● Exercise inputs
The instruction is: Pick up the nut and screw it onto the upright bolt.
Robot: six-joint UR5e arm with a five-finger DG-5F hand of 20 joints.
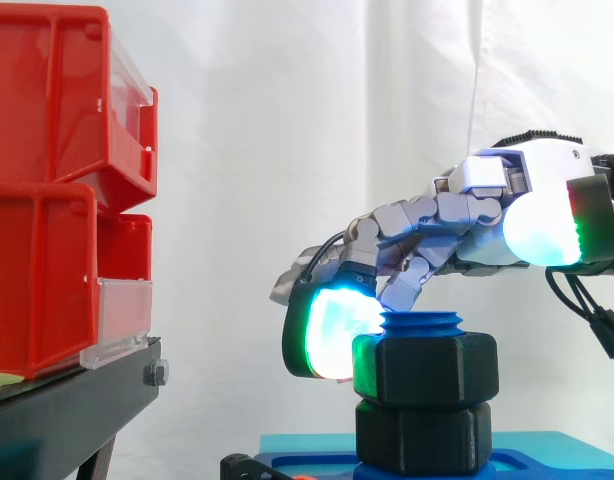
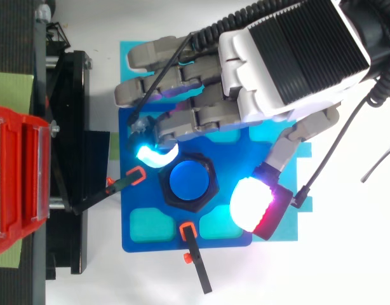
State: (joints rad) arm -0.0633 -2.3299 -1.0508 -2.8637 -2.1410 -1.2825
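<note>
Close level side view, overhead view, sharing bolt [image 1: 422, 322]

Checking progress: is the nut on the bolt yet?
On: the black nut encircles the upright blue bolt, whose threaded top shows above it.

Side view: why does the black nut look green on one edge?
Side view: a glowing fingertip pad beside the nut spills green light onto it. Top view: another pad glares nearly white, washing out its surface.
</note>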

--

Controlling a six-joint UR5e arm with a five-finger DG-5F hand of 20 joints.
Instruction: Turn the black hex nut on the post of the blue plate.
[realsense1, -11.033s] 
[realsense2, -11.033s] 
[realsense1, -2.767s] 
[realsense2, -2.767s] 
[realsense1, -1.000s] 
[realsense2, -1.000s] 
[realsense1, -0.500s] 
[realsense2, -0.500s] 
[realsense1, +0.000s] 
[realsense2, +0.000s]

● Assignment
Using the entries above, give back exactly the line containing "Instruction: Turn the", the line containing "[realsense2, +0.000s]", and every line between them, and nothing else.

● Result for this task
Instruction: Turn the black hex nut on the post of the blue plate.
[realsense1, -11.033s] 
[realsense2, -11.033s] 
[realsense1, -2.767s] 
[realsense2, -2.767s] 
[realsense1, -1.000s] 
[realsense2, -1.000s] 
[realsense1, -0.500s] 
[realsense2, -0.500s] 
[realsense1, +0.000s] 
[realsense2, +0.000s]

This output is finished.